I bought mine in the chinese shop for €1.50.


----------



## siobhanwf (Mar 20, 2009)

Mr.Blueskies said:


> I bought mine in the chinese shop for €1.50.


Yeah but just wait until you are grown up enough to need a proper prescription Mr Blueskies.... and then you will realize what good value they are st glasses direct


----------



## Mr.Blueskies (Feb 24, 2009)

It's good to be thrifty !


----------



## mitz (Oct 21, 2008)

Mine cost €2.50 from DeBorla and they're ace, +2.5, only need them occasionally which is just as well as they say you should have a proper prescription for longer periods of use.


----------



## siobhanwf (Mar 20, 2009)

Thing is the cheapy ones that you buy off the shelf are solely for reading. They do no go higher than +3.75. They would be no good at all if you need them for driving.

One thing that you might remember is that while driving in continental europe many countries require you to carry a spare functional pair!!

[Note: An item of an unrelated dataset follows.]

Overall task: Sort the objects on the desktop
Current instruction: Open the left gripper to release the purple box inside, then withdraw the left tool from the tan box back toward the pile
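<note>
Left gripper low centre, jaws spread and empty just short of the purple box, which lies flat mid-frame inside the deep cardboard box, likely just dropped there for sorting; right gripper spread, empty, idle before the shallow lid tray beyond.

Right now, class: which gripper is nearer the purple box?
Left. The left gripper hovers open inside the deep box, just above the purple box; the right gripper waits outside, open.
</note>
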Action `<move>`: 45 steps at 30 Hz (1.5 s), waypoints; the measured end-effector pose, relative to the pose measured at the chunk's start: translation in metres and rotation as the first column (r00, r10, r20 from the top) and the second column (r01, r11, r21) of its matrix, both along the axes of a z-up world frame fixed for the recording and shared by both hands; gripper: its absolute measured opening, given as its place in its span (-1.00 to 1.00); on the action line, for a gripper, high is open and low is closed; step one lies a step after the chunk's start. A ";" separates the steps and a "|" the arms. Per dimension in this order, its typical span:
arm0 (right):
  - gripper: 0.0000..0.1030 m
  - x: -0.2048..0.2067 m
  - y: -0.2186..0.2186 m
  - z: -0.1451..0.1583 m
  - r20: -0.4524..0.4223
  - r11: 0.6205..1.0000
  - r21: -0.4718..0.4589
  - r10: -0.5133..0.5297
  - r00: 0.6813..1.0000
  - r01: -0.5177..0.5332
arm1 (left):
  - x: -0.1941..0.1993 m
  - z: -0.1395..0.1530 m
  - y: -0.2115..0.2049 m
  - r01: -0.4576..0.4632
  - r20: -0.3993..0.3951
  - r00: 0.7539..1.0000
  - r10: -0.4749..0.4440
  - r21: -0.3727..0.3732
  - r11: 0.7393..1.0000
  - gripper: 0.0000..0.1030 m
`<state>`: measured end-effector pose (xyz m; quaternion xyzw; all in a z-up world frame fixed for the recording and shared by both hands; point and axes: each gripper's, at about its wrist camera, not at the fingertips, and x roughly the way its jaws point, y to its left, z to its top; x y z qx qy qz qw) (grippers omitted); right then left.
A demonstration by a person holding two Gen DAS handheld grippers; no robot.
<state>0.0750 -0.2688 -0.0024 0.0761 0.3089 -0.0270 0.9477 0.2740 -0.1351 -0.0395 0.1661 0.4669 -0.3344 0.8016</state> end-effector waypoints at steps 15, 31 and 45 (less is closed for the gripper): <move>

Thrift isn´t the issue....seeing is.


----------



## siobhanwf (Mar 20, 2009)

siobhanwf said:


> Thing is the cheapy ones that you buy off the shelf are solely for reading. They do no go higher than +3.75. They would be no good at all if you need them for driving.
> 
> One thing that you might remember is that while driving in continental europe many countries require you to carry a spare functional pair!!
> 
> Thrift isn´t the issue....seeing is.


Driving and vision – top tips from the College of Optometrists


By law in the UK, a driver of a car or motorcycle must be able to read in good daylight (with spectacles or contact lenses if worn) a number plate with symbols 97.4mm (3 inches) high from a distance of 20.5 metres or 20 metres if the number plate displays a narrower fault. If you cannot meet this standard it is an offence to drive and your insurance may be invalidated. Regular eye examinations will help to ensure you get the most from your vision and are a vital health check – make sure you have your eyes examined around every two years.
Always wear an up to date pair of spectacles or contact lenses while driving, if they are needed. Driving with uncorrected defective vision is an offence punishable with a fine of up to £1,000, three penalty points and possible disqualification.
*Keep a spare pair of spectacles in your vehicle. In some parts of Europe drivers who wear spectacles, must, by law, carry a spare pair in their car.*
Applicants for any driving license are required to declare on their application form that they can perform the task. Their ability to do so is normally officially verified only at the time when the driving test is taken, with no further check occurring until the driver reaches the age of 70. The College of Optometrists recommends regular eye examinations for all.
For night driving don’t use tinted lenses. If possible have an anti-reflection coat on your spectacles, – your optometrist will be able to offer you advice.


----------



## siobhanwf (Mar 20, 2009)

Spain and Portugal

A first-aid kit is advisable but not compulsory although headlamp converters are. Local cars have to carry two warning triangles but not UK cars. However, a second triangle is recommended. *One notable law is that drivers who wear spectacles must carry a spare pair in the car at all times*. Fines are on the spot, but insist on a receipt. High-visibility vests are compulsory in Spain and must be worn whenever occupants leave a vehicle during an emergency. Can´t find any other reference to spare specs being needed in portugaç

Switzerland

Advisable but not compulsory are a fire extinguisher, spare bulbs and a first-aid kit. Headlamp converters, a warning triangle and GB sticker are compulsory, *as are a spare pair of driving spectacles.* Dipped headlights must be used during daylight hours. On-the-spot fines are issued for some driving offences.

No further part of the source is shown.